Margaret: I think if it had come at a less heated moment, we all would have benefited from hearing all the details. Having a broader discussion of the “social vs. sexual kiss” greeting issue — that part is a gray area.
Ben: It’s true that Franken’s presence could have undermined both Democratic efforts to win the Alabama Senate seat (even though his alleged transgressions are not in the same league as Moore’s) and their united front during the Kavanaugh hearings. A Senate investigation might have dragged on and overlapped with one or both of those events. But is political expediency alone really a good enough reason for him to have resigned? Is that what you meant by “You can’t take the politics out of politics,” Ed?
Ed: Yes. If Franken has been denied the ability to make a living (I have no idea if he was, though I doubt it) or has had his reputation destroyed (the many efforts to defend him suggest otherwise), that’s one thing. But there’s no moral right to serve in the United States Senate. Its membership is always and at every time and every place subject to what you might call changing community standards of behavior, ideology, and even — yes — expediency. Did Franken in part suffer from the sins of his fathers (and brothers and others)? Yes. Is that fair? No. Is politics any more or less subject to changing mores and tastes than his previous profession of showbiz? I don’t think so.

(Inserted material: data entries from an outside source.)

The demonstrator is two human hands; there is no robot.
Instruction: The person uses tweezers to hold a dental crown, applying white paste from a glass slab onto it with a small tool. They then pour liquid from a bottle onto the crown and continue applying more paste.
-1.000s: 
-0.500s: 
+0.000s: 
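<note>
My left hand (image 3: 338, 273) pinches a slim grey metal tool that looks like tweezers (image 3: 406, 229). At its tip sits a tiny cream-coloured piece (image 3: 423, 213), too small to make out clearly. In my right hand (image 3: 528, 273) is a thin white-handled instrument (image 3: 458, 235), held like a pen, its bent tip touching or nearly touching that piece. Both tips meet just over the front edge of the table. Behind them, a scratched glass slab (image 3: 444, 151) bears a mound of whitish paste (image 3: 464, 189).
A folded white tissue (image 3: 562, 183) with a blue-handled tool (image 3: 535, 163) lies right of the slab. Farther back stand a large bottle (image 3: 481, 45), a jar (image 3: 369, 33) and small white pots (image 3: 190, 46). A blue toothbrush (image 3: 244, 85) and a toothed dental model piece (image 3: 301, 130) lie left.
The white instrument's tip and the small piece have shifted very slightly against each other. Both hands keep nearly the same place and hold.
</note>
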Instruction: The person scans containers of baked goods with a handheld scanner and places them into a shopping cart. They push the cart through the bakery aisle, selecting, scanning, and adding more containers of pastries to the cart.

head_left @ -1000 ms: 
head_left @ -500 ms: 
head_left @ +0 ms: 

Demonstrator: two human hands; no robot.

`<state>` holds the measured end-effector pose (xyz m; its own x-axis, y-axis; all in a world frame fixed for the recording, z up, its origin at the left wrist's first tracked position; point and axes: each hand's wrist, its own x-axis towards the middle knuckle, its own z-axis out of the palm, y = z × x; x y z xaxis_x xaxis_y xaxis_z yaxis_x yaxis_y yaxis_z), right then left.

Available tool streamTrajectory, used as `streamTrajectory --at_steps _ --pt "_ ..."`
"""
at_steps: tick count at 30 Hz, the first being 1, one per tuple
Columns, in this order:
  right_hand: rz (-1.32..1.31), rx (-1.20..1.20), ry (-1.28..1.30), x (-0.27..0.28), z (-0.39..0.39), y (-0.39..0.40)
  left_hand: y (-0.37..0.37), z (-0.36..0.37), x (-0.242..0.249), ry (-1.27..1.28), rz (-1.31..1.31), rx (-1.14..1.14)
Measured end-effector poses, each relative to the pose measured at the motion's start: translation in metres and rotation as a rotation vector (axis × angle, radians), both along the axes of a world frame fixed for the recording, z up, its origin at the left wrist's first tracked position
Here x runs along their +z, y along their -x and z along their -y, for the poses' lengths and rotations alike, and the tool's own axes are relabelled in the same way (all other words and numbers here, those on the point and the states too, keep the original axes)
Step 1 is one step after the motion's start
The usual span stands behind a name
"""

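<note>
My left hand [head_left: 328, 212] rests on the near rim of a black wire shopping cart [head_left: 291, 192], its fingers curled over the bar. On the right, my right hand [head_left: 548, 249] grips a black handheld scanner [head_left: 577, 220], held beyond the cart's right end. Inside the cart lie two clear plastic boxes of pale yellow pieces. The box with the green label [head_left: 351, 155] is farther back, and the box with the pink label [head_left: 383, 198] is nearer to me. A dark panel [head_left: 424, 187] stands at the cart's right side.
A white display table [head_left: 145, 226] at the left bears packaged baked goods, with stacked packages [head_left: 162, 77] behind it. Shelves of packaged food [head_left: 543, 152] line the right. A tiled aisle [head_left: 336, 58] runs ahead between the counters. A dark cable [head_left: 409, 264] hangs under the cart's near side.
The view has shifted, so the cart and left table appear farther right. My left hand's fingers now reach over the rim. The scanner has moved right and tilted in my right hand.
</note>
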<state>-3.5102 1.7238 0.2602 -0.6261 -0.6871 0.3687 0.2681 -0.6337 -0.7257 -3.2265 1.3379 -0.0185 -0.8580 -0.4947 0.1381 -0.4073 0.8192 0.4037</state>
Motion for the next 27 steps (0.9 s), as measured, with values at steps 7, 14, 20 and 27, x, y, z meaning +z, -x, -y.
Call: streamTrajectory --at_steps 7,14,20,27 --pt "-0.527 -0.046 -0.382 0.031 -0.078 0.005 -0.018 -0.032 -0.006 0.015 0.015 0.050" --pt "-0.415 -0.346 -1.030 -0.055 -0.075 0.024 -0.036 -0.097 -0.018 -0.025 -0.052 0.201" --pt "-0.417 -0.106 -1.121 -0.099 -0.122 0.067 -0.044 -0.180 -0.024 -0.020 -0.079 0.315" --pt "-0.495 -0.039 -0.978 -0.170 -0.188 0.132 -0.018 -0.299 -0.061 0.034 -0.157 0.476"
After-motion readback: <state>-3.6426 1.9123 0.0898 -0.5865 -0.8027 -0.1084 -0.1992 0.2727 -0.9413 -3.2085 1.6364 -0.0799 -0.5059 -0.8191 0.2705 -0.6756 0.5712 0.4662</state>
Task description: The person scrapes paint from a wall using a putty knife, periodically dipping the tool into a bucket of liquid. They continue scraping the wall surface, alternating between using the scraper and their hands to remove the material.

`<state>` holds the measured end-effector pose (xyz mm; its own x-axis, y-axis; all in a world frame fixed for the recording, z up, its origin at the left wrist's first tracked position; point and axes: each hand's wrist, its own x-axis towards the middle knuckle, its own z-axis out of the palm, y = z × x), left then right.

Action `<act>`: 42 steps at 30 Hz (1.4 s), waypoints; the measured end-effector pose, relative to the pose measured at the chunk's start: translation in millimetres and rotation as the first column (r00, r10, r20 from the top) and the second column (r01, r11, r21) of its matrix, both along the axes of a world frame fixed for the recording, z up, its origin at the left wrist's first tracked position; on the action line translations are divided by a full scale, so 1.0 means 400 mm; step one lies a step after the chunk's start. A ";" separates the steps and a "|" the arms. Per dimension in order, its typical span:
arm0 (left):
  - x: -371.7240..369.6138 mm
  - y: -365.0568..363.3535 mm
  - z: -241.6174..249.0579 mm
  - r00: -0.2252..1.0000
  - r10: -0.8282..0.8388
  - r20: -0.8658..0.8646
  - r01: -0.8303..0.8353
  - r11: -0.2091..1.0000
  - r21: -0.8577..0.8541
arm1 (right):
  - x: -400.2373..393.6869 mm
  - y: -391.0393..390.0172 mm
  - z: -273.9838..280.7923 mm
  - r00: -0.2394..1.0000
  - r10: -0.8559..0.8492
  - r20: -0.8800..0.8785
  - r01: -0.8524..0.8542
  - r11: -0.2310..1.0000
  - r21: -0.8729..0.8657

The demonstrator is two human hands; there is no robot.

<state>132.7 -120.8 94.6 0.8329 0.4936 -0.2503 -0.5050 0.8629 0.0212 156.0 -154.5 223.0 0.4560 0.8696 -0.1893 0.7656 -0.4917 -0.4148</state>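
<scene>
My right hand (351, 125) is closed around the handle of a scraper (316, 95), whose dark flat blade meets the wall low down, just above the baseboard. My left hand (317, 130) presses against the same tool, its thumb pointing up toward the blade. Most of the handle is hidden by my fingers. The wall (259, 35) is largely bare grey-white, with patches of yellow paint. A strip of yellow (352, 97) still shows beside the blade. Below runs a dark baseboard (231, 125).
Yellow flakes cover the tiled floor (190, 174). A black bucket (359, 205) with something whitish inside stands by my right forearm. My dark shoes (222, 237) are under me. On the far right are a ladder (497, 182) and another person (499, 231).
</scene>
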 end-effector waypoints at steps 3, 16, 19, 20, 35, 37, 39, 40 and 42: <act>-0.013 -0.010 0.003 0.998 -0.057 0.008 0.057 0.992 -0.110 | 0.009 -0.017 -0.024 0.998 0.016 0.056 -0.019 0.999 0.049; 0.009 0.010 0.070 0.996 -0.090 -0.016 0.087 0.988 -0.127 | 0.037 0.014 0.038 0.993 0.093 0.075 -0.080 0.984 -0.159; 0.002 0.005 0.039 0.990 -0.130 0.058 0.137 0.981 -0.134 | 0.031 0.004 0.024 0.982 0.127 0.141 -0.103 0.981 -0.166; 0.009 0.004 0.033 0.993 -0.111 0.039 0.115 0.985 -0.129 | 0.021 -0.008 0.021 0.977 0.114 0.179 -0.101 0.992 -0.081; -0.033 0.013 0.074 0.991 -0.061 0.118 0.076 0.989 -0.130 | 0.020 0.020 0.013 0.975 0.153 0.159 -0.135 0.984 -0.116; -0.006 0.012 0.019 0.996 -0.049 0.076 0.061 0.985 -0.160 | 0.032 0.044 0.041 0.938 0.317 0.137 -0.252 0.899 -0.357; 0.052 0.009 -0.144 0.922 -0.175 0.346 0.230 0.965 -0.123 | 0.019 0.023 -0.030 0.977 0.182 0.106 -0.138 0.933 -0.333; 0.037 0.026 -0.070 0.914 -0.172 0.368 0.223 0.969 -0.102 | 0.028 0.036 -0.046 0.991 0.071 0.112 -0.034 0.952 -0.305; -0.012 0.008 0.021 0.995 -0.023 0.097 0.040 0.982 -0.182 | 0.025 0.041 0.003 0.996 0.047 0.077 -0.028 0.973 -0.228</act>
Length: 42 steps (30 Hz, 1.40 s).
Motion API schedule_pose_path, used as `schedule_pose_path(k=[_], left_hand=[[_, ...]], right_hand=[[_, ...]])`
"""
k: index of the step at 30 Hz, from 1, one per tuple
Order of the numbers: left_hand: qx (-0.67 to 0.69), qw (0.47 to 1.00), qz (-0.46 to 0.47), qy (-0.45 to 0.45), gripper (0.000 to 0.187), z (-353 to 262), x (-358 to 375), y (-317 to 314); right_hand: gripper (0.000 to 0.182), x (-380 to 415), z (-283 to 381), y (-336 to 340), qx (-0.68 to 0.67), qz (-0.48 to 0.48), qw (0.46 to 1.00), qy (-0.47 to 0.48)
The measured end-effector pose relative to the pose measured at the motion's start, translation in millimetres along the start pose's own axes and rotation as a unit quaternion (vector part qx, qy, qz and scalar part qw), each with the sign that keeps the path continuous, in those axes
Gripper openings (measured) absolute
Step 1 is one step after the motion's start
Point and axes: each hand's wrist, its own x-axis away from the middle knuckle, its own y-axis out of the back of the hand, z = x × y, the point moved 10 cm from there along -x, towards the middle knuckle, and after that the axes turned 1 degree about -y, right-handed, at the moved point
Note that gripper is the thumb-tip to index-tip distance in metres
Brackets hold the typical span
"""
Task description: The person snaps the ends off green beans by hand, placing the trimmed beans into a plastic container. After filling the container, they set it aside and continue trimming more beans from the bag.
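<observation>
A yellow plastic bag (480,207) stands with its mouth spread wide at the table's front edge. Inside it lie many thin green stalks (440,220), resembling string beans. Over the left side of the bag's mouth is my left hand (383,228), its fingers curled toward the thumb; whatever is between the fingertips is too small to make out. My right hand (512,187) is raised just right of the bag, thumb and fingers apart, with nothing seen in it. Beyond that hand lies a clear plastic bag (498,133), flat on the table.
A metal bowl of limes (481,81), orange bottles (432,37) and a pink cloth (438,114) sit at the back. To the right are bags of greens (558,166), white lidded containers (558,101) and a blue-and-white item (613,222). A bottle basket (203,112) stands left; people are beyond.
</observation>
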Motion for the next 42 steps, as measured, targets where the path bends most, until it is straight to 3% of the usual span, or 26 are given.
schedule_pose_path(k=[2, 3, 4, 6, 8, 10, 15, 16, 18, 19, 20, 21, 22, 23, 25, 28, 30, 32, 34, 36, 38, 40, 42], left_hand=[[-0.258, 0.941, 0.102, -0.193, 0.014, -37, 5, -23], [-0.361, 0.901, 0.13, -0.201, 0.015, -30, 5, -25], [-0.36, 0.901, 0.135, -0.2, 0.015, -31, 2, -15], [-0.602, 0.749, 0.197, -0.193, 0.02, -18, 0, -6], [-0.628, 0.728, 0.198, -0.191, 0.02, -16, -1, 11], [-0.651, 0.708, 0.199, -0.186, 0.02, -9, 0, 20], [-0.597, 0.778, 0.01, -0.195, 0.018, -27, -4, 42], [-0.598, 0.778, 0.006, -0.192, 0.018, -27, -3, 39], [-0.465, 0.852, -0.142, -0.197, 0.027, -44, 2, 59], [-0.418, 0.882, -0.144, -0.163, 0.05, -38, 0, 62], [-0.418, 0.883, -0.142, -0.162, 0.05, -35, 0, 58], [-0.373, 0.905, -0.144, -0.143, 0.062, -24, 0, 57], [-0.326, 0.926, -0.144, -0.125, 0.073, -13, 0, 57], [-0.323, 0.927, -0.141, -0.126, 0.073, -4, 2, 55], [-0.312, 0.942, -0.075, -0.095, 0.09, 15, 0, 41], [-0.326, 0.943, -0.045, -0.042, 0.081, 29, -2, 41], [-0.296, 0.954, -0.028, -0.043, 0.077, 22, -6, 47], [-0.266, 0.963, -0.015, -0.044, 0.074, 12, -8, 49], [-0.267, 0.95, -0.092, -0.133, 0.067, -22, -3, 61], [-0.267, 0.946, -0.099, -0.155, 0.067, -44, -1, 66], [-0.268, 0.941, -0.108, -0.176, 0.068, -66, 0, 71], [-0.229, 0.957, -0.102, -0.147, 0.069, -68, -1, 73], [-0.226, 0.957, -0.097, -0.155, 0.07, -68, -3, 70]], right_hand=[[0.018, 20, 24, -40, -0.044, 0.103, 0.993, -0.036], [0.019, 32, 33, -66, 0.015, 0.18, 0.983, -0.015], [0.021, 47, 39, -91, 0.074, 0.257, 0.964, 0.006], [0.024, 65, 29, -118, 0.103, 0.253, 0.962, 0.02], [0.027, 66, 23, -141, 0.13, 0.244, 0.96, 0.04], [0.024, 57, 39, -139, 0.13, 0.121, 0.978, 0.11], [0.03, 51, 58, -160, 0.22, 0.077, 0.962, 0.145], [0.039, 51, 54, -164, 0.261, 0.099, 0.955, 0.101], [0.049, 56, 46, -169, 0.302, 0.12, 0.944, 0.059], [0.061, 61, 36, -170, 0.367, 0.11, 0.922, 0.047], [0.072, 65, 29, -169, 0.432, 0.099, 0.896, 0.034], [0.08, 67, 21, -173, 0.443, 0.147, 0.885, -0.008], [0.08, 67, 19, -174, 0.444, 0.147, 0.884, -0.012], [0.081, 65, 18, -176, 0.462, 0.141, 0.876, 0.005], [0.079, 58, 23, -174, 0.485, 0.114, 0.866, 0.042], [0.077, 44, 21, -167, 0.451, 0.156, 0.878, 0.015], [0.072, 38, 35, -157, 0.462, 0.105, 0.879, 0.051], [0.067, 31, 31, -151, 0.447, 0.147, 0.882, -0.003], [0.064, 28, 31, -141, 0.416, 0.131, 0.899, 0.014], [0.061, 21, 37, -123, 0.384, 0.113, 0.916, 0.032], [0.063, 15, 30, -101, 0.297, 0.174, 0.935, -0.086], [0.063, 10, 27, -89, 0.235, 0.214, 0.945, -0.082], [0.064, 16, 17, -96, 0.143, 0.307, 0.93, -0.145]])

Margaret: Yeah, I was convinced by Yglesias’s argument that the events in the following months would have been much worse for Dems if he’d stuck around. And I think it was a good thing for the party to spare us once he was engulfed in scandal. As Nate Silver noted, the New Yorker piece also underscores that Franken didn’t have a good defense. His answers are still sloppy and going in multiple directions.
Ben: So in conclusion, the article isn’t all that exculpatory of his behavior, and the reasoning behind his resignation remains pretty strong in both your eyes?
Margaret: Yes. I think the broader thing this underscored for me is that many people haven’t learned some of the key lessons of #MeToo. There are so many Franken defenders in this piece saying something along the lines of “Hey, I never saw him grope somebody!” I thought we discussed and rejected that argument when Kavanaugh released a list of female classmates who said he didn’t assault them.
Ed: I’m old enough to remember when pols openly bragged about sexual misconduct (e.g., the married pol Ed Edwards’s famous “I can’t lose this election unless I’m found with a live boy or a dead girl”). To Rebecca’s point, you can’t get from there to where we want to go without at some point refusing to let powerful men slide. If there were evidence that the whole case against Franken was fabricated, then of course that’s different. But I don’t think Mayer accomplished that.